Your task is to extract the lines from the one holding "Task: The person" through the end of the material. Set them down exactly and add nothing.
Start of Block
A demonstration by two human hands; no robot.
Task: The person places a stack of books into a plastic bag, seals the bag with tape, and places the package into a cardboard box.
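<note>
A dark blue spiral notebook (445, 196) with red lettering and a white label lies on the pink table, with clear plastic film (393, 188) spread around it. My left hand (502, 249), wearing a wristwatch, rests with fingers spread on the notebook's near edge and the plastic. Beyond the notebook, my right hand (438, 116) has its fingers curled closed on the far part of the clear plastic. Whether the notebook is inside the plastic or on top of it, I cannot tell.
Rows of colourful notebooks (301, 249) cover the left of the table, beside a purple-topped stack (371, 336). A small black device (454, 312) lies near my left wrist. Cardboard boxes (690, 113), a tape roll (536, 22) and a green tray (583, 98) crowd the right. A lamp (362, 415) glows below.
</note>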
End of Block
Result of the task:
Task: The person places a stack of books into a plastic bag, seals the bag with tape, and places the package into a cardboard box.
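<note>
A dark blue spiral notebook (445, 196) with red lettering and a white label lies on the pink table, with clear plastic film (393, 188) spread around it. My left hand (502, 249), wearing a wristwatch, rests with fingers spread on the notebook's near edge and the plastic. Beyond the notebook, my right hand (438, 116) has its fingers curled closed on the far part of the clear plastic. Whether the notebook is inside the plastic or on top of it, I cannot tell.
Rows of colourful notebooks (301, 249) cover the left of the table, beside a purple-topped stack (371, 336). A small black device (454, 312) lies near my left wrist. Cardboard boxes (690, 113), a tape roll (536, 22) and a green tray (583, 98) crowd the right. A lamp (362, 415) glows below.
</note>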

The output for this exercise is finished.